One answer I have heard to this question is that the Angels envy us — it is the only time they do so — when we receive Holy Communion; they wish they could join us at the altar rail. But that answer seems to be more poetic than properly theological. It is not fitting that the Holy Angels would wish for something that is incompatible with the nature God gave them. Moreover, they are in eternal beatitude and cannot possibly suffer from the deprivation of any good they desire for themselves.

To answer the proposed question, I will begin with the Old-Testament reference that gives us this expression in the first place.

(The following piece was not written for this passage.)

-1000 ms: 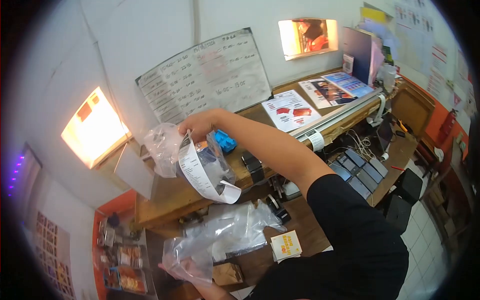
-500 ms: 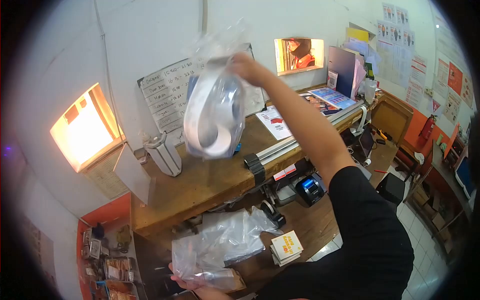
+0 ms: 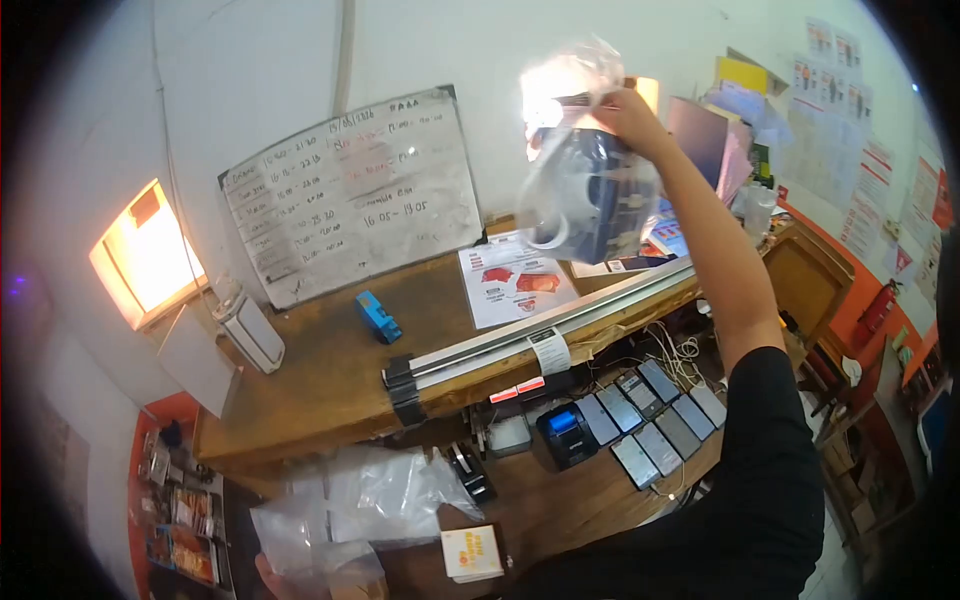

In Psalm 77:25 we read, “Man ate the bread of angels: he sent them provisions in abundance” (Panem angelorum manducavit homo; cibaria misit eis in abundantia). I will not pretend that Saint Thomas was the first to use the passage in this sense — I would assume he was certainly not — but, to cite a well-known medieval use of the term, Aquinas uses it in two of his celebrated hymns for the Divine Office of Corpus Christi: first in the Lauda Sion, where the eleventh and penultimate stanza begins, Ecce Panis Angelorum (Behold the Bread of Angels!); and second, in a more paraphrased way, in the Sacris Solemniis, whose sixth and penultimate verse begins, Panis angelicus / fit panis hominum (“Angelic bread / becomes the bread of men”). Being acutely aware of the allegorical sense of the Old Testament, Saint Thomas was keen to point out these types and figures, though he was by no means original in so doing.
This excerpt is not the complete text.